In short order, Yale College was moved by an outbreak of religious revival that confirmed that the grandfather’s mantle had descended on the grandson’s shoulders.
“The whole college was shaken,” wrote Heman Humphrey, one of the College converts. “It seemed for a time as if the whole mass of the students would press into the kingdom. It was the Lord’s doing, and marvelous in all eyes. Oh, what a blessed change. It was a glorious reformation.” Another convert, Noah Porter, marveled that such triumphs of grace, none whose privilege it was to witness them, had ever before been seen.
So sudden and so great was the change in individuals, and in the general aspect of the college, that those who had been waiting for it were filled with wonder as well as joy. And those who knew not what it meant were awe- struck and amazed. Wherever students were found in their rooms, in the chapel, in the hall, in the college-yard, in their walks about the city, the reigning impression was, “Surely God is in this place.”
Common questions about Timothy Dwight and Religious Revival
Timothy Dwight was the grandson of the great theologian of the Awakening, Jonathan Edwards.

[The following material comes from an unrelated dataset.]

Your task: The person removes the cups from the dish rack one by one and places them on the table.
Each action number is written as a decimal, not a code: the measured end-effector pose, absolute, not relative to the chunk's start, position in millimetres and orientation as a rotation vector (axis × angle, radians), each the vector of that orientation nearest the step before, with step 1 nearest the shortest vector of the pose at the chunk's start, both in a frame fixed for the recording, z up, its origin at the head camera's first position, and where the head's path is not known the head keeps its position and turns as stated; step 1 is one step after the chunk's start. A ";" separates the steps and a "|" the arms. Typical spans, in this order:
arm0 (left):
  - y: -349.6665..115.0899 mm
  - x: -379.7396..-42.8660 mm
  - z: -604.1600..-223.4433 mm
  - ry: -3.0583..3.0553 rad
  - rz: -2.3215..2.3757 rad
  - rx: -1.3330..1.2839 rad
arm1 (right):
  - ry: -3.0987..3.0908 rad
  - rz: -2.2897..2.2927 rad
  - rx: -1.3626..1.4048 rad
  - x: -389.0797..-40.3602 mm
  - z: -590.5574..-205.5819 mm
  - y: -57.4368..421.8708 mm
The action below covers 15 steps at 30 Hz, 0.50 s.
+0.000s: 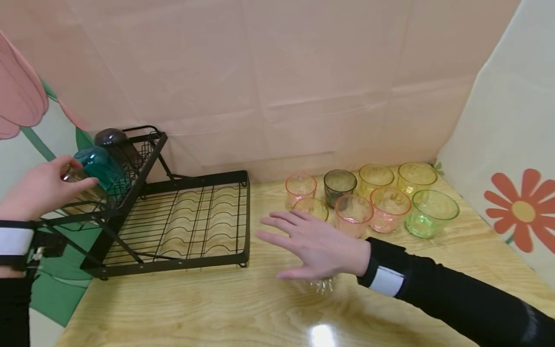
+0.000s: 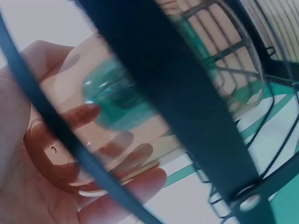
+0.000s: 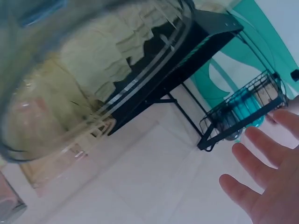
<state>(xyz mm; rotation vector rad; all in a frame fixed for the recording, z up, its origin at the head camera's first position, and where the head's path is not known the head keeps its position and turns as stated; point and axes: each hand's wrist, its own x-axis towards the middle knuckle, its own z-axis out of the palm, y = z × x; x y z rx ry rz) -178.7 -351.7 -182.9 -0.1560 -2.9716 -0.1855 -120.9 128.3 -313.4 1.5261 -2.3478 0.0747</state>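
My left hand (image 1: 41, 187) grips the base of an amber-tinted glass (image 1: 92, 193), tilted mouth down in the upper tier of a black wire dish rack (image 1: 186, 263). In the left wrist view, its fingers show through the glass wall, and a rack bar crosses in front. A teal glass (image 1: 100, 166) and a dark glass (image 1: 116, 140) lean beside it, bases up. My right hand (image 1: 321, 246) is spread with straight fingers over the table. Below it a clear glass (image 1: 323, 285) is mostly hidden; in the right wrist view its rim looms large, apart from the fingers.
Several coloured glasses stand mouth up at the back right of the wooden table (image 1: 208, 313), among them a smoky one (image 1: 340, 185) and a green one (image 1: 433, 212). The rack's lower tier (image 1: 204, 217) has wavy wire slots. A pink-covered wall (image 1: 282, 72) rises behind.
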 end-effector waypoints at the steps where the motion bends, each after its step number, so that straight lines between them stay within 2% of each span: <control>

He became the president of Yale College in 1795.
The youthful Lyman Beecher recalled that when he began as a student at Yale in 1793, the college church was almost extinct. Most of the students were skeptical, and rowdies were plenty. Wine and liquors were kept in many rooms, and intemperance, profanity, gambling, and licentiousness were common.
In the address Timothy Dwight delivered to the General Association of Connecticut, he made it clear that there could be no national virtue without national religion.